Appellant’s injuriés required extensive medical treatment. He did not undergo surgery until the day after the accident because his physician felt that he could not withstand its rigors on the same day of the injury. His feet were placed in traction so the injured bone fragments could be pulled into place. After the fragments were positioned as best as they could be, a metal nail three and a quarter inches long with an attached metal plate was placed in the leg to connect the shattered bone fragments. This metal appliance remains in the leg and probably will not be removed unless irritation develops.
It was estimated that Dugas lost approximately six pints of blood before and during surgery. Anemia developed from the high loss of blood and transfusions were required. Subsequent hospitalization and a myelogram disclosed a ruptured disc. In the future the ruptured disc may require a laminectomy and/or spinal fusion.
Dr. Walter Glass, the orthopedic surgeon who treated Dugas, testified that:
“ * * * he has shortening of the leg, he has some restriction of motion in the hip joint due to scar tissue formation about the hip, he has the internal fixation plate and screws and Jewett appliance still in there.
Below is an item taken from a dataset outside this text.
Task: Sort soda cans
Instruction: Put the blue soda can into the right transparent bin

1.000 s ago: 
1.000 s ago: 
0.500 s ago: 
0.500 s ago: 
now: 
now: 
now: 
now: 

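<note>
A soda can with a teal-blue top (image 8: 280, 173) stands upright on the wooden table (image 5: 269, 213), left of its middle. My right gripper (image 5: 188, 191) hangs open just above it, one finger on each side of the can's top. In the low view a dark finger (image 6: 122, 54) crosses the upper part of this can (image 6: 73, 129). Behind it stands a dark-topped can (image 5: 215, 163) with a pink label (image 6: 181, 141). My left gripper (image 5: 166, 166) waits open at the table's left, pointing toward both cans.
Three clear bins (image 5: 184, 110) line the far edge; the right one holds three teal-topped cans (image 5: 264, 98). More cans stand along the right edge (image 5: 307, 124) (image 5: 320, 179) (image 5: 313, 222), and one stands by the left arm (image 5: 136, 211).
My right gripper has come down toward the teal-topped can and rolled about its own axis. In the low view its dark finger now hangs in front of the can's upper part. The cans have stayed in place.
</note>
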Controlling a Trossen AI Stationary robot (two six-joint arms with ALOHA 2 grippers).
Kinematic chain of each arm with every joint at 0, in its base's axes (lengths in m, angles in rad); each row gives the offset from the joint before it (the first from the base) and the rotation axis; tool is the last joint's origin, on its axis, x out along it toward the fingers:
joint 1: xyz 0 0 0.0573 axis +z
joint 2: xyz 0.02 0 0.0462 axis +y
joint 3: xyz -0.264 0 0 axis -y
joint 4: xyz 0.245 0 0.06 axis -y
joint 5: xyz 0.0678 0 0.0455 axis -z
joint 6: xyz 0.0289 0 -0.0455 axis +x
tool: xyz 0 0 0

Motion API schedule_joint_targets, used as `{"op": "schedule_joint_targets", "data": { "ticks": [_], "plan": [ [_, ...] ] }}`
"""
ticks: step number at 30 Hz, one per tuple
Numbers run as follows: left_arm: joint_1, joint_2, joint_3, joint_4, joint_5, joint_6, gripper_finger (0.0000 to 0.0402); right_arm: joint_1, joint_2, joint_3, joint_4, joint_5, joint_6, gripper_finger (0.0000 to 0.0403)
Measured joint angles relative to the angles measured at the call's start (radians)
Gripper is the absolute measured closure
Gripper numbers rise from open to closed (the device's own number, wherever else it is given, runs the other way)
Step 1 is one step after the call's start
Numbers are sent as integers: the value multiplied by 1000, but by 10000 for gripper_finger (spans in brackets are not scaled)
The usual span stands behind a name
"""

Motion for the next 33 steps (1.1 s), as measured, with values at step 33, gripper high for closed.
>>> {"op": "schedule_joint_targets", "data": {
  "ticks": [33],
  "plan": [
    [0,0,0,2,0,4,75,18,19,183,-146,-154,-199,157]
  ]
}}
In other words, he is nowhere near the same condition that he was prior to the injury.”
Some twenty months after the accident, appellee was still experiencing pain in his back and leg. Dr. Glass also stated that appellee was at least fifty per cent permanently disabled.
At the time of the injury Dugas was forty-two years old, with a fourth grade education and had no other formal schooling. He was trained for nothing except manual labor. He has been unsuccessful since the accident in obtaining employment.
On the authority of Grunenthal v. Long Island Railroad Company, supra, we judge the damage award not to have been excessive.
CONCLUSION
The judgment of the District Court on the issue of liability is affirmed,
Each party will bear his or its own costs.
Dissenting Opinion
(dissenting) :
I respectfully dissent.
The boxcar door did not happen to fall on Dugas as he was passing by. It fell off when he opened the door. Dugas opened the door by banging it against the doorstop. In these circumstances, the jury should be permitted to decide whether the door was in the control of Dugas, for purposes of applying or not applying the res ipsa loquitur doctrine. In effect, the trial judge took over the jury’s prerogative to decide the issue of control and directed a verdict on the application of res ipsa to this case.
I would reverse for a new trial.
I concur in the Court’s holding that the trial judge’s instructions on damages “could have confused the jury as to the correct standards it had to apply.”